To exemplify all these peculiarities using a real-world scenario, Table 3 reflects the details and numbers obtained while collecting 802.11b/g data, from all 14 channels, using a 6dBi omnidirectional antenna. It corresponds to a case following a suspect by car, at low speeds (20-40 Km/h – 12-25 Mph), in a less crowded small town, mainly made of two or three-storey buildings and detached houses.
| Example of wireless traffic acquisition in a moving scenario (car prosecution) |
| Wireless technology |
802.11b/g (all 14 channels) |
| Capture time |
25 minutes |
| Amount of data collected |
74 Mbytes (~265,000 frames) |
| Wireless networks detected |
60 |
| Wireless networks taxonomy |
12 Open (20%), 42 WEP (70%), 6 WPA (10%) |
| Wireless networks with data traffic |
13 |
| Wireless traffic taxonomy |
25% Data, 39% Management, 36% Control |
Table 3. Traffic capture statistics for a moving attacker scenario.
In the same scenario, another example associated to the static collection of traffic around the suspect facilities from the parking lot, provided the details of Table 4.
| Example of wireless traffic acquisition in a static scenario (parking lot) |
| Wireless technology |
802.11b/g (all 14 channels) |
| Capture time |
5 minutes |
| Amount of data collected |
24 Mbytes (~107,000 frames) |
| Wireless networks detected |
24 |
| Wireless networks taxonomy |
4 Open (17%), 17 WEP (71%), 3 WPA (12%) |
| Wireless networks with data traffic |
6 |
| Wireless traffic taxonomy |
6% Data, 53% Management, 41% Control |
Table 4. Traffic capture statistics for a static scenario.
These two examples provide a rough estimation of the minimum amount of traffic you can find in a wireless forensics exercise, or around 200-300Mbytes/hour. Obviously, the requirements would increase tremendously in more densely populated locations, such as in major cities and downtown areas with dozens of multi-tenant buildings shared by multiple companies and individuals.

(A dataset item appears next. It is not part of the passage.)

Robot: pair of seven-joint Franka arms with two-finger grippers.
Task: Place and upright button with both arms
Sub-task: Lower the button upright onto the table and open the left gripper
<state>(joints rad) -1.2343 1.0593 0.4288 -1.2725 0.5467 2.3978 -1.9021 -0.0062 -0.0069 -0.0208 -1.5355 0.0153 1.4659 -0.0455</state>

Continued on page 2... (link below)
[ref 1] “Cisco Channels and Antenna Settings”. Cisco. http://www.cisco.com/en/US/products/hw/wireless/ps4570 /products_configuration_guide_chapter09186a0080209251.html
[ref 2] “HP ProCurve Wireless Radio Country Approvals Matrix”. HP. November 2005. http://www.hp.com/rnd/pdfs/country_approvals_matrix520wl.pdf
[ref 3] IEEE 802.11 – TGn. IEEE. http://grouper.ieee.org/groups/802/11/index.html
[ref 4] IEEE 802.16 (WiMAX). IEEE. http://grouper.ieee.org/groups/802/16/index.html
[ref 5] “Part 11: Wireless LAN Medium Access Control (MAC) and Physical Layer (PHY) Specifications”. IEEE. June 2003. http://standards.ieee.org/getieee802/download/802.11-1999.pdf
Performance issues capturing wireless traffic
From a hardware design perspective, the wireless capture device must be able to accommodate the theoretical maximum throughput associated to all the communication channels. By default, 802.11g networks can transmit at 54 Mbps rates, that is, an aggregated throughput of 756 Mbps (14 channels x 54 Mbps).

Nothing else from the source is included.